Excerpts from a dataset
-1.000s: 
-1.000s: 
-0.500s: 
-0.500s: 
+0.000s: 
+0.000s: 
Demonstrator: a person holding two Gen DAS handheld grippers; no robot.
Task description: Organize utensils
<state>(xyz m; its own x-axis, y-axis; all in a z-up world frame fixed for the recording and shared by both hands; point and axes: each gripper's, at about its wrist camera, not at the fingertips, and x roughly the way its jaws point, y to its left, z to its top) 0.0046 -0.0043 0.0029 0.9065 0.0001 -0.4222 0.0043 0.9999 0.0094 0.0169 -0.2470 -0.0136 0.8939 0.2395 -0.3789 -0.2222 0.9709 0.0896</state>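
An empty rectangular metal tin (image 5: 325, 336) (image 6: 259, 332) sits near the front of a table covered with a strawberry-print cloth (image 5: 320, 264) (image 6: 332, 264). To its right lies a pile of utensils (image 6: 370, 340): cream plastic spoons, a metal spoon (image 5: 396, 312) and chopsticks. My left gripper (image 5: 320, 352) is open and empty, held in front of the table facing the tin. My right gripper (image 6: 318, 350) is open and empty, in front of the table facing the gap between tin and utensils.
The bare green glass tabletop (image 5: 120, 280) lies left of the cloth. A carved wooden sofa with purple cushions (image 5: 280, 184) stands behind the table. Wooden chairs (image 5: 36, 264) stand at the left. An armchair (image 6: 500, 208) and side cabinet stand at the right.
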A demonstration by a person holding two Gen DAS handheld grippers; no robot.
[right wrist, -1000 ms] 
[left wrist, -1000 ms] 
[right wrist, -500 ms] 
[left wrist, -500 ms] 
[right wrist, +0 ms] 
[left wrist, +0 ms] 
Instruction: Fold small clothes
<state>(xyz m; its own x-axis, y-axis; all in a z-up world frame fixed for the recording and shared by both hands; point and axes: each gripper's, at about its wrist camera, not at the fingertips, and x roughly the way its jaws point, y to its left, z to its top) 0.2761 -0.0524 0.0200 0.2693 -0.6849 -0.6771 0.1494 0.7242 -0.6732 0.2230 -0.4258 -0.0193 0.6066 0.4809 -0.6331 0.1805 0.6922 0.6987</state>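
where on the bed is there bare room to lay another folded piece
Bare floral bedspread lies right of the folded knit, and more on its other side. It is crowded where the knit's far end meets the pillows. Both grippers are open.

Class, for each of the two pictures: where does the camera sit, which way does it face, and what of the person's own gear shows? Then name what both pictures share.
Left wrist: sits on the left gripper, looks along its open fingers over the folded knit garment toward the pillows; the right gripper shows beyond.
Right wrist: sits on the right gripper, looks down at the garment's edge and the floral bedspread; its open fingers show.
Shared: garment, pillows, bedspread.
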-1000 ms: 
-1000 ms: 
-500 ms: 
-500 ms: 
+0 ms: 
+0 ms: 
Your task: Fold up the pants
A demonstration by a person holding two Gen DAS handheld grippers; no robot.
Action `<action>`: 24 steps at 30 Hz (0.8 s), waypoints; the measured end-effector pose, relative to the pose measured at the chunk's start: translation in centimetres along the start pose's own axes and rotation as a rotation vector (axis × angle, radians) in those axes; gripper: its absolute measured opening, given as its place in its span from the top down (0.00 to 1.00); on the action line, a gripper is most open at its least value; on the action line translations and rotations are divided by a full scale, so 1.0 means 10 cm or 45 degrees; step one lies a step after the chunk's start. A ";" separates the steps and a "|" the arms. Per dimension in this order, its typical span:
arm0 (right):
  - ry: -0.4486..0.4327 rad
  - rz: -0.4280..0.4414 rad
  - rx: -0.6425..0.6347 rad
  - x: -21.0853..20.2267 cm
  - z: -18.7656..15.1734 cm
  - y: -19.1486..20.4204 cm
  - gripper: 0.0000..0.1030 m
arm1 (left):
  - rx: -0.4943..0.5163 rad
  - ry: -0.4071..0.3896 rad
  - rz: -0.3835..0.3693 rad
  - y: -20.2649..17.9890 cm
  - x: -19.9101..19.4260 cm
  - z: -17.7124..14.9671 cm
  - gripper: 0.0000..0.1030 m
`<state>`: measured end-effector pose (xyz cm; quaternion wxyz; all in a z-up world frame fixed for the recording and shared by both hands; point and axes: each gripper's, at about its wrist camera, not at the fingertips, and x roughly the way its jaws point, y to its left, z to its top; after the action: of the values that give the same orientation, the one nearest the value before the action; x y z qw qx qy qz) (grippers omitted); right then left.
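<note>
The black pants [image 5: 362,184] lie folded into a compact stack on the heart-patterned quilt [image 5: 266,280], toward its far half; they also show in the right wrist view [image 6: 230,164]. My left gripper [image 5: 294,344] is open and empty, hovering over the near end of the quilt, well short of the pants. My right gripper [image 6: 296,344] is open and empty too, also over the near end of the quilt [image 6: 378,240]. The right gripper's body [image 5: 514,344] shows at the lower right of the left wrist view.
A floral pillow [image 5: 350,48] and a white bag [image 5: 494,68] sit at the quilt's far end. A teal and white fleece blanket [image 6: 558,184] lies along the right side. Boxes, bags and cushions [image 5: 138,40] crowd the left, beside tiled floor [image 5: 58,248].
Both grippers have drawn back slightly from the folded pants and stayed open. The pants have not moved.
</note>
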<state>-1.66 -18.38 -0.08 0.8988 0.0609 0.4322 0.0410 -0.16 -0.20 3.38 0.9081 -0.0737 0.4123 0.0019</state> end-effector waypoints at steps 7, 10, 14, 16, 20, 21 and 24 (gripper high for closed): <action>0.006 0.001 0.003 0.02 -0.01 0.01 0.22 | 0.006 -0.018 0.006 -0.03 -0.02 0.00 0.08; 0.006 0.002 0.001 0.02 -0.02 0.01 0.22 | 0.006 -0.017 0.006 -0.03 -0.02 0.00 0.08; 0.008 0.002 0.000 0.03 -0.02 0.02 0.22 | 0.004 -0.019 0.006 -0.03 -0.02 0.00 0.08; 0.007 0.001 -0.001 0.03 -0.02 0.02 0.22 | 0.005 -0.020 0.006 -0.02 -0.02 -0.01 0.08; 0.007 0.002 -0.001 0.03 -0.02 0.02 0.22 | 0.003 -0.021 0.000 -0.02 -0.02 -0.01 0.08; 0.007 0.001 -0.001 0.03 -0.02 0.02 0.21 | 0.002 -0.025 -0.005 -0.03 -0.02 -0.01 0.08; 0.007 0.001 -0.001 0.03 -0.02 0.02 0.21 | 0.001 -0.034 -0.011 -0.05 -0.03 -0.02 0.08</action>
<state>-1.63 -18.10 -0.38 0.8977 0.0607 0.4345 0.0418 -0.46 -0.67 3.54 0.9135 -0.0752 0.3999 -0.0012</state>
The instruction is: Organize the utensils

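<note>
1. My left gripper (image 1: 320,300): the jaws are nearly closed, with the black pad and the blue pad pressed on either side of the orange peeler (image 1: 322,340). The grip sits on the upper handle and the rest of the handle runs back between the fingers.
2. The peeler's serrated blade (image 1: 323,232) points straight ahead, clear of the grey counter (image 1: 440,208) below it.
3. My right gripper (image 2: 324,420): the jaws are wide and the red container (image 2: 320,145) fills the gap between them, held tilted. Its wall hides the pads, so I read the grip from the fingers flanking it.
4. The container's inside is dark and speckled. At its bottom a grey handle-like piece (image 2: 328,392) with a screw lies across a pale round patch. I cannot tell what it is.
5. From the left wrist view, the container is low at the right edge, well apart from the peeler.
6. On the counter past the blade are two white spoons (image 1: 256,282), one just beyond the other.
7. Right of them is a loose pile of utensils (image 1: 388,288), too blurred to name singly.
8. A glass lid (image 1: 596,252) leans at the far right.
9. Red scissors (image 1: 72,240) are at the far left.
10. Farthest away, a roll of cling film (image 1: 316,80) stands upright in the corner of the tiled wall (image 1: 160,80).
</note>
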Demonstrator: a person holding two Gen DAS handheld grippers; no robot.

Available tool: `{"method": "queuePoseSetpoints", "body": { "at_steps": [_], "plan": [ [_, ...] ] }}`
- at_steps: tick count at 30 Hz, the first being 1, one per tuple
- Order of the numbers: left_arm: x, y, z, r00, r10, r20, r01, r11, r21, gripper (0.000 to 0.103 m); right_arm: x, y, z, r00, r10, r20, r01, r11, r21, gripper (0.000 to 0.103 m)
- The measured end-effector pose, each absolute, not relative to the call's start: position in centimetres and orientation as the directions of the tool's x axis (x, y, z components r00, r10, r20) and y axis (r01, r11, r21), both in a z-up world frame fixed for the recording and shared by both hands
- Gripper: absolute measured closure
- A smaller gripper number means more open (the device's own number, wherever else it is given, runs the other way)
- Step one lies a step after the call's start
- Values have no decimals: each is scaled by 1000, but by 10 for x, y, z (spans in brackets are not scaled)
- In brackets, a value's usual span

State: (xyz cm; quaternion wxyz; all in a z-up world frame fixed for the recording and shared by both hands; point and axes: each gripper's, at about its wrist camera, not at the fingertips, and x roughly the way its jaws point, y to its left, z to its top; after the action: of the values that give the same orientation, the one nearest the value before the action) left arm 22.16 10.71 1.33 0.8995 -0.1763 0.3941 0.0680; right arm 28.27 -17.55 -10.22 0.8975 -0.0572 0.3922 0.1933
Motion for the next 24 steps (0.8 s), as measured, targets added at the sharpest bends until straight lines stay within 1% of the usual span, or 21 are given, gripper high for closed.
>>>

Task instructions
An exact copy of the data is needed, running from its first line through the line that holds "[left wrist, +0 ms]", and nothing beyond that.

Answer section
-1.000s: 
-1.000s: 
-0.500s: 
-0.500s: 
+0.000s: 
+0.000s: 
Demonstrator: a person holding two Gen DAS handheld grippers; no robot.
Task description: Organize utensils
<state>(xyz m; its own x-axis, y-axis; all in a z-up world frame fixed for the recording and shared by both hands; point and axes: each gripper's, at about its wrist camera, not at the fingertips, and x roughly the way its jaws point, y to its left, z to its top) 0.0046 -0.0043 0.0029 0.9065 0.0001 -0.4222 0.0043 0.9999 0.0094 0.0169 -0.2470 -0.0136 0.8939 0.2395 -0.3789 -0.2222 0.9709 0.0896</state>
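An empty rectangular metal tin (image 5: 325, 336) (image 6: 259, 332) sits near the front of a table covered with a strawberry-print cloth (image 5: 320, 264) (image 6: 332, 264). To its right lies a pile of utensils (image 6: 370, 340): cream plastic spoons, a metal spoon (image 5: 396, 312) and chopsticks. My left gripper (image 5: 320, 352) is open and empty, held in front of the table facing the tin. My right gripper (image 6: 318, 350) is open and empty, in front of the table facing the gap between tin and utensils.
The bare green glass tabletop (image 5: 120, 280) lies left of the cloth. A carved wooden sofa with purple cushions (image 5: 280, 184) stands behind the table. Wooden chairs (image 5: 36, 264) stand at the left. An armchair (image 6: 500, 208) and side cabinet stand at the right.
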A demonstration by a person holding two Gen DAS handheld grippers; no robot.
[right wrist, -1000 ms] 
[left wrist, -1000 ms] 
[right wrist, -500 ms] 
[left wrist, -500 ms] 
[right wrist, +0 ms] 
[left wrist, +0 ms] 

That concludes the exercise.